▸ **THE PROBLEM**: Beginning at the top of the entries below, retype each line exactly until the line containing "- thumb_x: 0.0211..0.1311" has been written out; include no pictures and no later lines.

^^^^^^^^

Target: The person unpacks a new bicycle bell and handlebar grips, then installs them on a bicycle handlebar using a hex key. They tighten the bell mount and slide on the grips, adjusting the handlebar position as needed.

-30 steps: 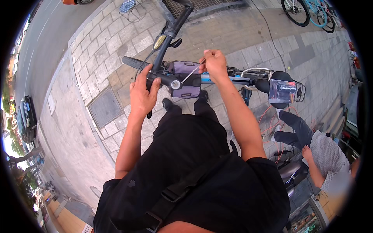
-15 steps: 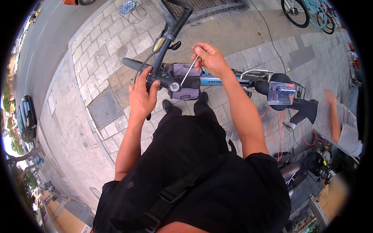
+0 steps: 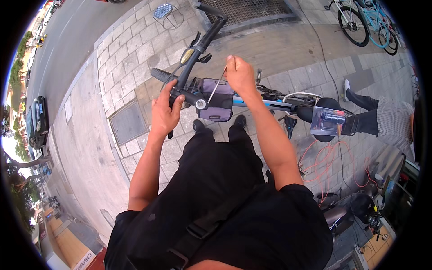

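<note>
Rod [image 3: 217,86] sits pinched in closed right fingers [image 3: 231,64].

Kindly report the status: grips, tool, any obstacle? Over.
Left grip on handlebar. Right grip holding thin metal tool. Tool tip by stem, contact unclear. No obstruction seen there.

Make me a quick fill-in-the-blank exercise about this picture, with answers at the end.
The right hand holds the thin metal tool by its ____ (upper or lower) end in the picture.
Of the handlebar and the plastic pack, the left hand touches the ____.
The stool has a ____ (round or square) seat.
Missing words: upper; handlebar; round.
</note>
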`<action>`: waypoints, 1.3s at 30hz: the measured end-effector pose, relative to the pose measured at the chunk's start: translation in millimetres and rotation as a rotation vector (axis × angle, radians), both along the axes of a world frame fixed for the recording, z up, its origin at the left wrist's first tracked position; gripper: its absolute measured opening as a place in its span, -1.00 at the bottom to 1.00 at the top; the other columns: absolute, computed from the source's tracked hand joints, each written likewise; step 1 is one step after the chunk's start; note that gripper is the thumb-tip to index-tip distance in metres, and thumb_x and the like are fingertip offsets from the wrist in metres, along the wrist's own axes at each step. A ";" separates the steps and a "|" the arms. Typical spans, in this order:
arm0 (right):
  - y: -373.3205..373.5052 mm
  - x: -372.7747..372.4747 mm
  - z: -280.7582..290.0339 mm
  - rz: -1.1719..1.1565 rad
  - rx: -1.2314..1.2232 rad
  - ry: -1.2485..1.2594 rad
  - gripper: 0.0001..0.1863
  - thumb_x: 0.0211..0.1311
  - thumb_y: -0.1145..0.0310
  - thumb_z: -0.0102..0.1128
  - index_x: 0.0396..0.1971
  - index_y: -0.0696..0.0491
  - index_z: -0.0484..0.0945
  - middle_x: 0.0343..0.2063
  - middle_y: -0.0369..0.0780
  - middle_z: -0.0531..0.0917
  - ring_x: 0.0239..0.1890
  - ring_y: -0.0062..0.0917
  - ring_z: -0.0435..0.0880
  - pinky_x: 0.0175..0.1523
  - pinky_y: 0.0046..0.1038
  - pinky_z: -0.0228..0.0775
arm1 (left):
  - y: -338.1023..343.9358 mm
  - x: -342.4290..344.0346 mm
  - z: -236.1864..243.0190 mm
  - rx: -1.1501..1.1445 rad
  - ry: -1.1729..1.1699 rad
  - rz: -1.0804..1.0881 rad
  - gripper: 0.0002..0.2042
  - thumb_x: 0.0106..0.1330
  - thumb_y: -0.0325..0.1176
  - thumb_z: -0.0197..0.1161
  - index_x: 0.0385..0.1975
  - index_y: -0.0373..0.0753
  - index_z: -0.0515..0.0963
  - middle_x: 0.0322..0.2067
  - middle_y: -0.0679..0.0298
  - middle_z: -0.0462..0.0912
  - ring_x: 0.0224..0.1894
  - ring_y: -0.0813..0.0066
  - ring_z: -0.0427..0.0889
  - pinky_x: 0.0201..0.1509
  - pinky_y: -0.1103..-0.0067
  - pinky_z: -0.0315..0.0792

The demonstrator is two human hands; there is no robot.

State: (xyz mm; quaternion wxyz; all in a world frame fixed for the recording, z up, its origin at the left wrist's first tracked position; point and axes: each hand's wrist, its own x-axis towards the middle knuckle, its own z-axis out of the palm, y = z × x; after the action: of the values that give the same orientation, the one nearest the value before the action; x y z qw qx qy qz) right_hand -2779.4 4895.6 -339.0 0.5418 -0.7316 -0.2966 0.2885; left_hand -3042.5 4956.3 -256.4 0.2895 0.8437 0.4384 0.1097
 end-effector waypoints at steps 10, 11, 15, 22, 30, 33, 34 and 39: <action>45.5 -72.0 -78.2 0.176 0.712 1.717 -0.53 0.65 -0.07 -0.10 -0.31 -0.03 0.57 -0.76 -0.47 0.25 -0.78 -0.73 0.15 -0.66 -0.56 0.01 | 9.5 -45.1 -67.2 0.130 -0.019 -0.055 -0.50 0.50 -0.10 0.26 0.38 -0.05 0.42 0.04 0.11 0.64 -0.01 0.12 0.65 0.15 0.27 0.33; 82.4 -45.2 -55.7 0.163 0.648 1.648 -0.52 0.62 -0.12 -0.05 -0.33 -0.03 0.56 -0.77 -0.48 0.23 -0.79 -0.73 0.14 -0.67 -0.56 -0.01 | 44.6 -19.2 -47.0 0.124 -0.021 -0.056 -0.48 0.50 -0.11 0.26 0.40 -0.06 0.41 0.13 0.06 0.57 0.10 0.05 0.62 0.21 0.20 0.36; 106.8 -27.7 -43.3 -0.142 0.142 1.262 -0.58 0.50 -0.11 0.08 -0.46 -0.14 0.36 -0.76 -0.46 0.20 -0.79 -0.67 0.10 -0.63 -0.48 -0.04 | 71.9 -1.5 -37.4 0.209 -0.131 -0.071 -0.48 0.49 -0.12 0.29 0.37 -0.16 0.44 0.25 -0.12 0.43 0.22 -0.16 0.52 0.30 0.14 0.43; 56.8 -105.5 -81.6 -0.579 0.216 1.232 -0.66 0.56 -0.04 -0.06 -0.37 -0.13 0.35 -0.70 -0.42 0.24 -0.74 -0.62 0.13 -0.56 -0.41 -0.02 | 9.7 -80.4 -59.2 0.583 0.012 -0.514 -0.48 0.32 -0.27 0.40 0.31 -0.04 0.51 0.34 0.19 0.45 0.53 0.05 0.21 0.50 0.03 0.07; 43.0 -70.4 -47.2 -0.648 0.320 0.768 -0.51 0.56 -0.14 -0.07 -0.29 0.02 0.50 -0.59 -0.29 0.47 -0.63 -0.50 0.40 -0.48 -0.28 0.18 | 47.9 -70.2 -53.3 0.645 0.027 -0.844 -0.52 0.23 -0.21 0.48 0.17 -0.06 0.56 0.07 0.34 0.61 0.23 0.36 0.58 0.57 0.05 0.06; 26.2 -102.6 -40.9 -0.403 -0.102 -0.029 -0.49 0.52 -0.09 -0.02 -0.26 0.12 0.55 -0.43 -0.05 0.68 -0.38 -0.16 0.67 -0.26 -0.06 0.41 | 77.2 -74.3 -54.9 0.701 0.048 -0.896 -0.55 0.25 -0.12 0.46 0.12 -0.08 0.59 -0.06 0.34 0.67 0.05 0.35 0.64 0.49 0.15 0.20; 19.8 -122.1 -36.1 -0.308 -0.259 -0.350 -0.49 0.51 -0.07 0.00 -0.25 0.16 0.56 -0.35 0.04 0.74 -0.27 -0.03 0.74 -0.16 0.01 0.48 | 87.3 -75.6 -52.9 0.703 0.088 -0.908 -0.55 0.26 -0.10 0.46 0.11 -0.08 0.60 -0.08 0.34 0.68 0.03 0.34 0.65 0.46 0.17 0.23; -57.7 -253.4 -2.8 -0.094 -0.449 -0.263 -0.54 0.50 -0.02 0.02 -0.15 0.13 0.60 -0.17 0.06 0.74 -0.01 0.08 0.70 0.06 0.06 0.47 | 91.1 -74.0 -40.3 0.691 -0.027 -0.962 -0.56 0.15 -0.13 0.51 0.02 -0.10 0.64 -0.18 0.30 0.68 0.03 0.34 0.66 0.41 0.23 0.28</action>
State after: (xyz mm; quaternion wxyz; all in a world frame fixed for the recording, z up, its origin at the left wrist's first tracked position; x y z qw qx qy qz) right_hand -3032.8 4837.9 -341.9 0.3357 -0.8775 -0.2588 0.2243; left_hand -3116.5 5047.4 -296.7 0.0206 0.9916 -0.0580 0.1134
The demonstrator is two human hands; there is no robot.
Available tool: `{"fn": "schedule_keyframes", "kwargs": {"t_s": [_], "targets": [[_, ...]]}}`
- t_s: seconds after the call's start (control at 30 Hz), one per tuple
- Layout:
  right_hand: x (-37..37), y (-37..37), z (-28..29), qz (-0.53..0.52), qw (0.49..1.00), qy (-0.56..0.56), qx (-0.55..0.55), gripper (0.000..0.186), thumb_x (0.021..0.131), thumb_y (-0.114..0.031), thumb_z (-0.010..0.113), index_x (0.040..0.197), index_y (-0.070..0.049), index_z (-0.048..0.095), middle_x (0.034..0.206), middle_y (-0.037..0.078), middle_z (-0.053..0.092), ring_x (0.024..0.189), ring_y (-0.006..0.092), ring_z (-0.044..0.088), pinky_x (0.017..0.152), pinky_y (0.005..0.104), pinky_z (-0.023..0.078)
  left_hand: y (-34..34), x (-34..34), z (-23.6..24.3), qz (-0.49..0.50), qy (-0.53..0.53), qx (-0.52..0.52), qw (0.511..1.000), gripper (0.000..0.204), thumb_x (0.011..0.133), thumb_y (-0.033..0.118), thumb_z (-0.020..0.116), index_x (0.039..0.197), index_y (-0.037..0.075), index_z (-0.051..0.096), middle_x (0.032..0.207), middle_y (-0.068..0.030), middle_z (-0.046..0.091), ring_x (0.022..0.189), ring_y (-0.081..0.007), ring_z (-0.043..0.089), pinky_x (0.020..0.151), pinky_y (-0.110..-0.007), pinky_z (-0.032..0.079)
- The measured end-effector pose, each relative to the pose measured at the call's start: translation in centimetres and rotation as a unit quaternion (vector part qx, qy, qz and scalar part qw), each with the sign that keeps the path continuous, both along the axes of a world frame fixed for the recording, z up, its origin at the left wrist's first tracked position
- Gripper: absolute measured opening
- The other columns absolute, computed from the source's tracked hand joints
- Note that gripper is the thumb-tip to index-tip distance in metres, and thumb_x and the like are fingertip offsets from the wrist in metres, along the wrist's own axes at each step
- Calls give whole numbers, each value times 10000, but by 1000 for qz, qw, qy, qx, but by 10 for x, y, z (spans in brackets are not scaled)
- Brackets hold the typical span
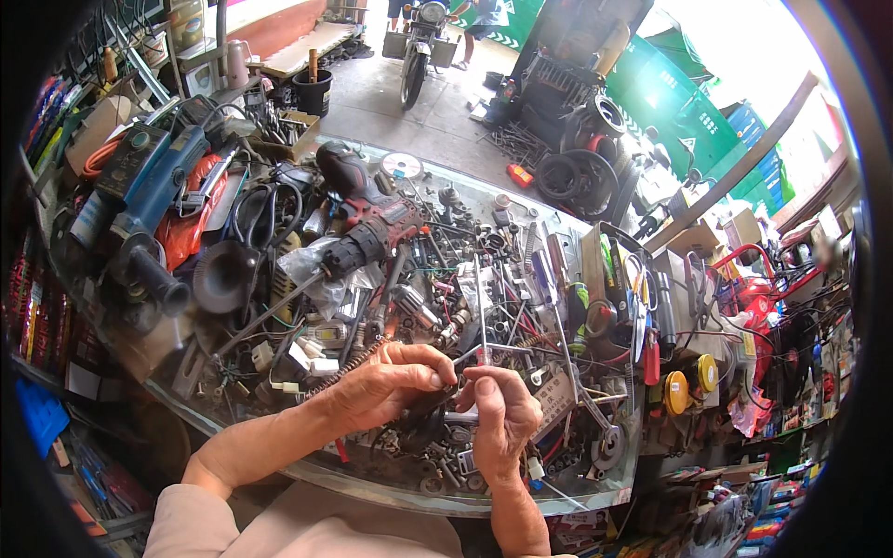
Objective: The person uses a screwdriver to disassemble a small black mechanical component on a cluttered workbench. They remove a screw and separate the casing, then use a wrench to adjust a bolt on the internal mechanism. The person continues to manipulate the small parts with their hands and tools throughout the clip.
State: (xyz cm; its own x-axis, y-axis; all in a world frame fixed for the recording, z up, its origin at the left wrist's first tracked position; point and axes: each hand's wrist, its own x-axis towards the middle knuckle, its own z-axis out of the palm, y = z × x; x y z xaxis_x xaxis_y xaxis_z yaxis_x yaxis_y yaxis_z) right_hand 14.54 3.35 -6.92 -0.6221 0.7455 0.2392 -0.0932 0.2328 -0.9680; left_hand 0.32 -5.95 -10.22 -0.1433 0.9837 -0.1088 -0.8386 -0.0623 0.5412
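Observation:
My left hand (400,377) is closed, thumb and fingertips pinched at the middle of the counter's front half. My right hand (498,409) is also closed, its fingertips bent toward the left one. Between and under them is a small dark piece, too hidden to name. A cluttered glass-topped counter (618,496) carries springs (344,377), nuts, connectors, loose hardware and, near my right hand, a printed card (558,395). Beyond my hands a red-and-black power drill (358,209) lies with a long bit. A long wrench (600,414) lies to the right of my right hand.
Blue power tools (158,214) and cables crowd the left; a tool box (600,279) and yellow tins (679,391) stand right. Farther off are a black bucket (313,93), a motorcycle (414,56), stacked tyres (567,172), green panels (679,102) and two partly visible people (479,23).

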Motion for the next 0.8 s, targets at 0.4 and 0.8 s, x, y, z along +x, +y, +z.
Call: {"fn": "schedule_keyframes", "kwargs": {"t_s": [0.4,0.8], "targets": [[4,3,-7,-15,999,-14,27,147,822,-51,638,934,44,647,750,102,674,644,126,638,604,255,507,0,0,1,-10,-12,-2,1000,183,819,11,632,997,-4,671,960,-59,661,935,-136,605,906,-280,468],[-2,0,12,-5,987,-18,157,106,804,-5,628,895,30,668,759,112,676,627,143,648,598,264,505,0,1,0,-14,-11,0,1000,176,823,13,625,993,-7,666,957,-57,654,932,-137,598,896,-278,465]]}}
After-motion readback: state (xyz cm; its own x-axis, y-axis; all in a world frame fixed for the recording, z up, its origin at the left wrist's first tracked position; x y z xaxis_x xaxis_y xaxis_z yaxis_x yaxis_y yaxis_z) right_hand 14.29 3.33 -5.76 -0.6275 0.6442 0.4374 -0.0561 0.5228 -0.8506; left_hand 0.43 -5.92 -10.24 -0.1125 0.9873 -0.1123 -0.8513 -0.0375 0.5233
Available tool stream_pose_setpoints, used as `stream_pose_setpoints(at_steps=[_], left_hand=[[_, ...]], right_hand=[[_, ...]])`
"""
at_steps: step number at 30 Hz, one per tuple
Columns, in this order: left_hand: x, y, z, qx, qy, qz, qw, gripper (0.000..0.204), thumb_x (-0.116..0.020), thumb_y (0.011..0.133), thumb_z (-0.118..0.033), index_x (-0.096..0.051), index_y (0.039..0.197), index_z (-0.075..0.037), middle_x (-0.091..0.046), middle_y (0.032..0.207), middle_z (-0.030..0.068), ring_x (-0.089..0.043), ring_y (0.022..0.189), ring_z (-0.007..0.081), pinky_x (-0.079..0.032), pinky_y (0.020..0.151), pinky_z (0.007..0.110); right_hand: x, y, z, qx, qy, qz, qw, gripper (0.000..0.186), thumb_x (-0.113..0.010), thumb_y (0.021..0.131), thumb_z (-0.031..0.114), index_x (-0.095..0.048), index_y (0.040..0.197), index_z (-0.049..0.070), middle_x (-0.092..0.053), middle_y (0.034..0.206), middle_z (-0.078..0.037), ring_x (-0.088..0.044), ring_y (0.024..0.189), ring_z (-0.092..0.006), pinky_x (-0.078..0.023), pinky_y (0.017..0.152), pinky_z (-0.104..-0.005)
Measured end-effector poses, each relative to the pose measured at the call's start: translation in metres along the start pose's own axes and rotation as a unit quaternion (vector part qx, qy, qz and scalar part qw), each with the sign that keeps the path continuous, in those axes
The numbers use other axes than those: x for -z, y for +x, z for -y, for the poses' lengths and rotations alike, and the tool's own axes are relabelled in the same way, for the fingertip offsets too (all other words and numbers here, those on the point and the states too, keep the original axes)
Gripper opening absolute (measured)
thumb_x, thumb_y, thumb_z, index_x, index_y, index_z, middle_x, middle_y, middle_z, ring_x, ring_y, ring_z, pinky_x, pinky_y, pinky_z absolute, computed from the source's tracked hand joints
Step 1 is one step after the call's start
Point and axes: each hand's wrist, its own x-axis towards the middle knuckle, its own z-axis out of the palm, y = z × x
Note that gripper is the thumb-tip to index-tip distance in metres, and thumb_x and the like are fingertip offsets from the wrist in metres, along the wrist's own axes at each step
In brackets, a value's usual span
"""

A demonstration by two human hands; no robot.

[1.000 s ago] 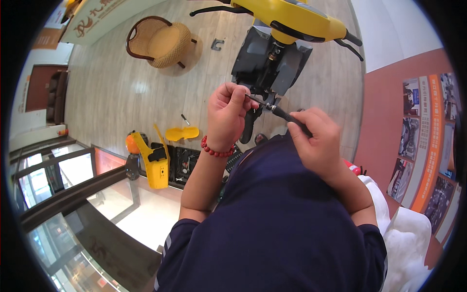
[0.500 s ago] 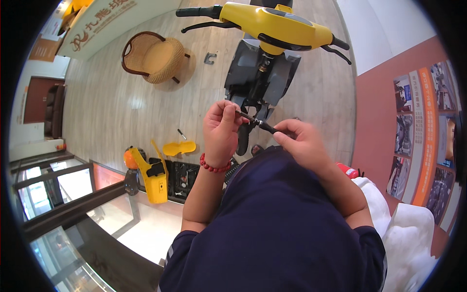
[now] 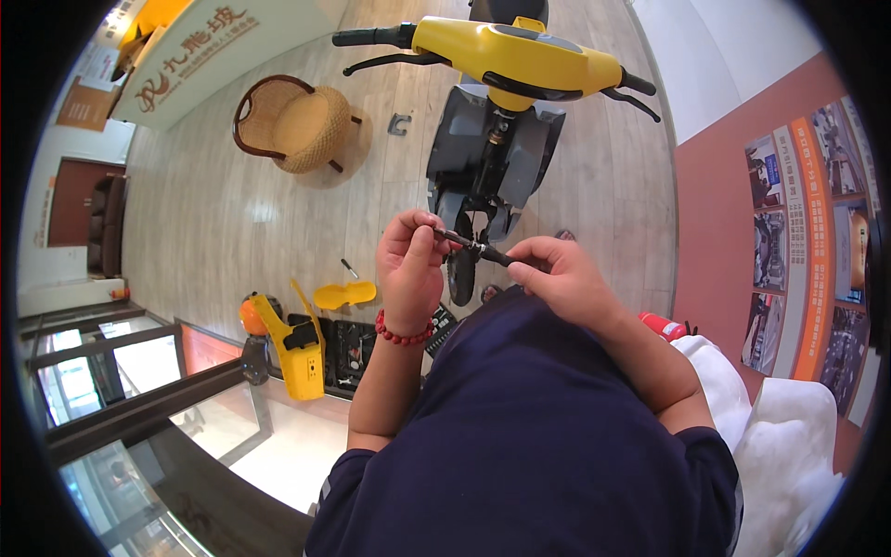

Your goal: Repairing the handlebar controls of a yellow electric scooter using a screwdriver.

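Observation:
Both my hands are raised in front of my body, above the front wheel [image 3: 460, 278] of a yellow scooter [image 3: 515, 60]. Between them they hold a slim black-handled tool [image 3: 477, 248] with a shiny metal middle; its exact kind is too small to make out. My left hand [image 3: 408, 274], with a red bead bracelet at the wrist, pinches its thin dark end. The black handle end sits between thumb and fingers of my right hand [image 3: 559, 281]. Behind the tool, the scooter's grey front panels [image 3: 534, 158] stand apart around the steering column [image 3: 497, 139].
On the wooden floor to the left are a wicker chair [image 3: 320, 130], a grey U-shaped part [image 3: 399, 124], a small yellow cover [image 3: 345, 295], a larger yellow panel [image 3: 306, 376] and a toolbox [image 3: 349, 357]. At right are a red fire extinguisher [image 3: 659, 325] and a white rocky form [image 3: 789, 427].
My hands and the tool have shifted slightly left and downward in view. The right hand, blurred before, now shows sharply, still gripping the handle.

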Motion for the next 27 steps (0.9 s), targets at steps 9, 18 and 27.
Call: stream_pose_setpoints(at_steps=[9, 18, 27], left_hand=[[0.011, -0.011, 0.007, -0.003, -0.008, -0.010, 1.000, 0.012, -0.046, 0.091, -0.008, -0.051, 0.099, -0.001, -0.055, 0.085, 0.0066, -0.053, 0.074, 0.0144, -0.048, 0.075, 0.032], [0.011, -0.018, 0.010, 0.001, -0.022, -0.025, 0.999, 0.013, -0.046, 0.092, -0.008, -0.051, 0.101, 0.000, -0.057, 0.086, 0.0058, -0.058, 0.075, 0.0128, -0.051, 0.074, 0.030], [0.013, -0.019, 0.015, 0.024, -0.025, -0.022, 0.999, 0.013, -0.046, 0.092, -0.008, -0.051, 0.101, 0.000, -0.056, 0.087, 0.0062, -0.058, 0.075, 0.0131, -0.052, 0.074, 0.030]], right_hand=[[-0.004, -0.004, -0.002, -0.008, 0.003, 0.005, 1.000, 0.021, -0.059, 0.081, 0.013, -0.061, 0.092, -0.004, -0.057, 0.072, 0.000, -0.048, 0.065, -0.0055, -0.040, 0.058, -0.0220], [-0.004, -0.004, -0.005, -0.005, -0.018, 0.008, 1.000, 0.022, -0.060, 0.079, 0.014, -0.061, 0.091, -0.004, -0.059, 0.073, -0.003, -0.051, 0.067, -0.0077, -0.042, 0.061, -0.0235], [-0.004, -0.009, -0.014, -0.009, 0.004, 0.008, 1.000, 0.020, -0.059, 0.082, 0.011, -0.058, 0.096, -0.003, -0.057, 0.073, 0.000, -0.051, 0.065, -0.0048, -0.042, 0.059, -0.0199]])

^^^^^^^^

▸ **ANSWER AREA**:
Target: The person unpacks a new bicycle bell and handlebar grips, then installs them on a bicycle handlebar using a hex key. They tighten the bell mount and slide on the grips, adjusting the handlebar position as needed.

-30 steps: 
-15 steps: 
+0 steps: 

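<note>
Rod [image 3: 217,86] sits pinched in closed right fingers [image 3: 231,64].

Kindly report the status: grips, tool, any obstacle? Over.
Left grip on handlebar. Right grip holding thin metal tool. Tool tip by stem, contact unclear. No obstruction seen there.

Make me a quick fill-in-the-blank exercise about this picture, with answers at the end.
The right hand holds the thin metal tool by its ____ (upper or lower) end in the picture.
Of the handlebar and the plastic pack, the left hand touches the ____.
The stool has a ____ (round or square) seat.
Missing words: upper; handlebar; round.
</note>
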`<action>`: waypoints, 1.3s at 30hz: the measured end-effector pose, relative to the pose measured at the chunk's start: translation in millimetres and rotation as a rotation vector (axis × angle, radians), both along the axes of a world frame fixed for the recording, z up, its origin at the left wrist's first tracked position; gripper: its absolute measured opening as a place in its span, -1.00 at the bottom to 1.00 at the top; the other columns: absolute, computed from the source's tracked hand joints, each written likewise; step 1 is one step after the chunk's start; note that gripper is the thumb-tip to index-tip distance in metres, and thumb_x and the like are fingertip offsets from the wrist in metres, along the wrist's own axes at each step. A ";" separates the steps and a "|" the arms. Typical spans, in this order:
arm0 (right):
  - y: -373.3205..373.5052 mm
  - x: -372.7747..372.4747 mm
  - z: -280.7582..290.0339 mm
  - rz: -1.1719..1.1565 rad
  - rx: -1.2314..1.2232 rad
  - ry: -1.2485..1.2594 rad
  - gripper: 0.0001..0.1863
  - thumb_x: 0.0211..0.1311

This completes the answer.